Exercise:
Could you repeat the listing below exactly while leaving its pictures behind?

Given data:
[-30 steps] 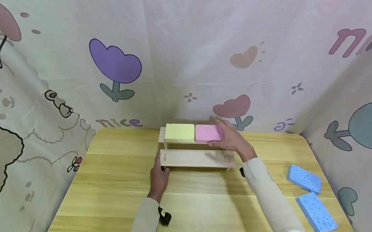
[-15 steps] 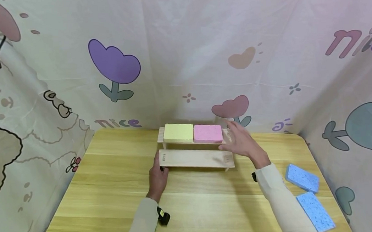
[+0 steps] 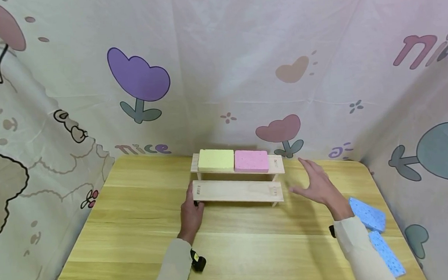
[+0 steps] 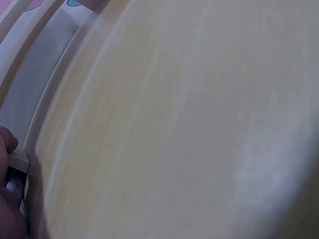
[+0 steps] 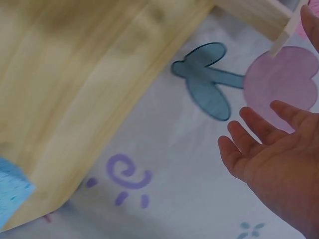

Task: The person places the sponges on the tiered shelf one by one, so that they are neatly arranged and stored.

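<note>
A small two-tier wooden shelf (image 3: 238,190) stands at the back of the table in the head view. On its upper tier a yellow sponge (image 3: 216,160) and a pink sponge (image 3: 251,161) lie side by side, with bare wood at the right end. My left hand (image 3: 191,217) grips the left end of the lower tier; the left wrist view catches its fingertips (image 4: 11,141) around the shelf's corner. Held in the air right of the shelf, my right hand (image 3: 317,185) has spread fingers and holds nothing. The right wrist view shows its palm (image 5: 286,174) bare.
Two blue sponges, a farther one (image 3: 368,214) and a nearer one (image 3: 386,254), lie at the table's right side, partly behind the right forearm. A printed cloth (image 3: 220,71) hangs along the back and side edges of the wooden table (image 3: 137,231).
My right hand has let go of the pink sponge and moved right, away from the shelf toward the blue sponges. The left hand and both shelf sponges have stayed in place.
</note>
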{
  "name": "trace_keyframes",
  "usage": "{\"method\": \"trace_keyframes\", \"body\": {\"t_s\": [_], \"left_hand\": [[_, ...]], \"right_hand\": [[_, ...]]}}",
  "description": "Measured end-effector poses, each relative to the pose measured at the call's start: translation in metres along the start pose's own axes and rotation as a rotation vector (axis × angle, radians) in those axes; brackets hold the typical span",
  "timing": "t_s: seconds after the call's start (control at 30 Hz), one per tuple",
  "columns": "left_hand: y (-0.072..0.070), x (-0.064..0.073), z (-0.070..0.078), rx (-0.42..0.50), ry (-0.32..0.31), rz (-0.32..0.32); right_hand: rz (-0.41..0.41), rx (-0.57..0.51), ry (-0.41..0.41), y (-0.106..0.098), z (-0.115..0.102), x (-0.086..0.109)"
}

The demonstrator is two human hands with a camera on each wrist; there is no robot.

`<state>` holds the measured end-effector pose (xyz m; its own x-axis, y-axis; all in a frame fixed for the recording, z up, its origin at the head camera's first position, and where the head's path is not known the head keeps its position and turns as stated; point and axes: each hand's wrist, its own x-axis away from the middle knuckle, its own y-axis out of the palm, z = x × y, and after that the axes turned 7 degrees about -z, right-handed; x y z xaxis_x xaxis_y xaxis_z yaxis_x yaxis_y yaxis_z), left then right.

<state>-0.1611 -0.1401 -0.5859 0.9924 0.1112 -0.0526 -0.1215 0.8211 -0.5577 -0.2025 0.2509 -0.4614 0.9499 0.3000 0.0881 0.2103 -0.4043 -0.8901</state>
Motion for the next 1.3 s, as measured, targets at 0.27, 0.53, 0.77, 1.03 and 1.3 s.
{"method": "trace_keyframes", "body": {"t_s": [0.27,0.53,0.77,1.03,1.3], "left_hand": [[0.001,0.0,-0.002,0.008,0.013,0.01],[0.001,0.0,0.0,0.009,0.0,0.006],[0.0,0.0,0.001,0.02,-0.006,-0.002],[0.0,0.001,0.002,0.04,0.0,-0.01],[0.001,0.0,0.0,0.04,0.008,-0.009]], "right_hand": [[-0.025,-0.013,0.107,0.001,0.032,0.026],[-0.041,-0.014,0.157,-0.004,0.055,0.047],[-0.073,-0.015,0.219,-0.001,0.079,0.064],[-0.106,-0.019,0.287,0.0,0.102,0.082],[-0.113,0.022,0.388,0.006,0.121,0.092]]}}
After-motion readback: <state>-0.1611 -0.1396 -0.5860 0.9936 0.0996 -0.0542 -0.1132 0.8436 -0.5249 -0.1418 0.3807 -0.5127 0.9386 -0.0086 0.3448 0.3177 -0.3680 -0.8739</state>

Answer:
[-30 steps] 
[-15 steps] 
[+0 steps] 
[+0 steps] 
[+0 steps] 

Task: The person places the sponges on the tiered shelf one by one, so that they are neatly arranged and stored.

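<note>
A small two-tier wooden shelf (image 3: 238,190) stands at the back of the table in the head view. On its upper tier a yellow sponge (image 3: 216,160) and a pink sponge (image 3: 251,161) lie side by side, with bare wood at the right end. My left hand (image 3: 191,217) grips the left end of the lower tier; the left wrist view catches its fingertips (image 4: 11,141) around the shelf's corner. Held in the air right of the shelf, my right hand (image 3: 317,185) has spread fingers and holds nothing. The right wrist view shows its palm (image 5: 286,174) bare.
Two blue sponges, a farther one (image 3: 368,214) and a nearer one (image 3: 386,254), lie at the table's right side, partly behind the right forearm. A printed cloth (image 3: 220,71) hangs along the back and side edges of the wooden table (image 3: 137,231).
My right hand has let go of the pink sponge and moved right, away from the shelf toward the blue sponges. The left hand and both shelf sponges have stayed in place.
</note>
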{
  "name": "trace_keyframes",
  "usage": "{\"method\": \"trace_keyframes\", \"body\": {\"t_s\": [_], \"left_hand\": [[_, ...]], \"right_hand\": [[_, ...]]}}",
  "description": "Measured end-effector poses, each relative to the pose measured at the call's start: translation in metres along the start pose's own axes and rotation as a rotation vector (axis × angle, radians) in those axes; brackets hold the typical span",
  "timing": "t_s: seconds after the call's start (control at 30 Hz), one per tuple",
  "columns": "left_hand: y (-0.072..0.070), x (-0.064..0.073), z (-0.070..0.078), rx (-0.42..0.50), ry (-0.32..0.31), rz (-0.32..0.32); right_hand: rz (-0.41..0.41), rx (-0.57..0.51), ry (-0.41..0.41), y (-0.106..0.098), z (-0.115..0.102), x (-0.086..0.109)"
}

The demonstrator is two human hands with a camera on each wrist; there is no robot.

`<state>` holds the measured end-effector pose (xyz m; its own x-axis, y-axis; all in a frame fixed for the recording, z up, its origin at the head camera's first position, and where the head's path is not known the head keeps its position and turns as stated; point and axes: each hand's wrist, its own x-axis away from the middle knuckle, its own y-axis out of the palm, z = x × y, and after that the axes turned 7 degrees about -z, right-handed; x y z xaxis_x xaxis_y xaxis_z yaxis_x yaxis_y yaxis_z), left then right.

<state>-0.1611 -0.1401 -0.5859 0.9924 0.1112 -0.0526 -0.1215 0.8211 -0.5577 -0.2025 0.2509 -0.4614 0.9499 0.3000 0.0881 0.2103 -0.4043 -0.8901</state>
Motion for the next 1.3 s, as measured, targets at 0.27, 0.53, 0.77, 1.03 and 1.3 s.
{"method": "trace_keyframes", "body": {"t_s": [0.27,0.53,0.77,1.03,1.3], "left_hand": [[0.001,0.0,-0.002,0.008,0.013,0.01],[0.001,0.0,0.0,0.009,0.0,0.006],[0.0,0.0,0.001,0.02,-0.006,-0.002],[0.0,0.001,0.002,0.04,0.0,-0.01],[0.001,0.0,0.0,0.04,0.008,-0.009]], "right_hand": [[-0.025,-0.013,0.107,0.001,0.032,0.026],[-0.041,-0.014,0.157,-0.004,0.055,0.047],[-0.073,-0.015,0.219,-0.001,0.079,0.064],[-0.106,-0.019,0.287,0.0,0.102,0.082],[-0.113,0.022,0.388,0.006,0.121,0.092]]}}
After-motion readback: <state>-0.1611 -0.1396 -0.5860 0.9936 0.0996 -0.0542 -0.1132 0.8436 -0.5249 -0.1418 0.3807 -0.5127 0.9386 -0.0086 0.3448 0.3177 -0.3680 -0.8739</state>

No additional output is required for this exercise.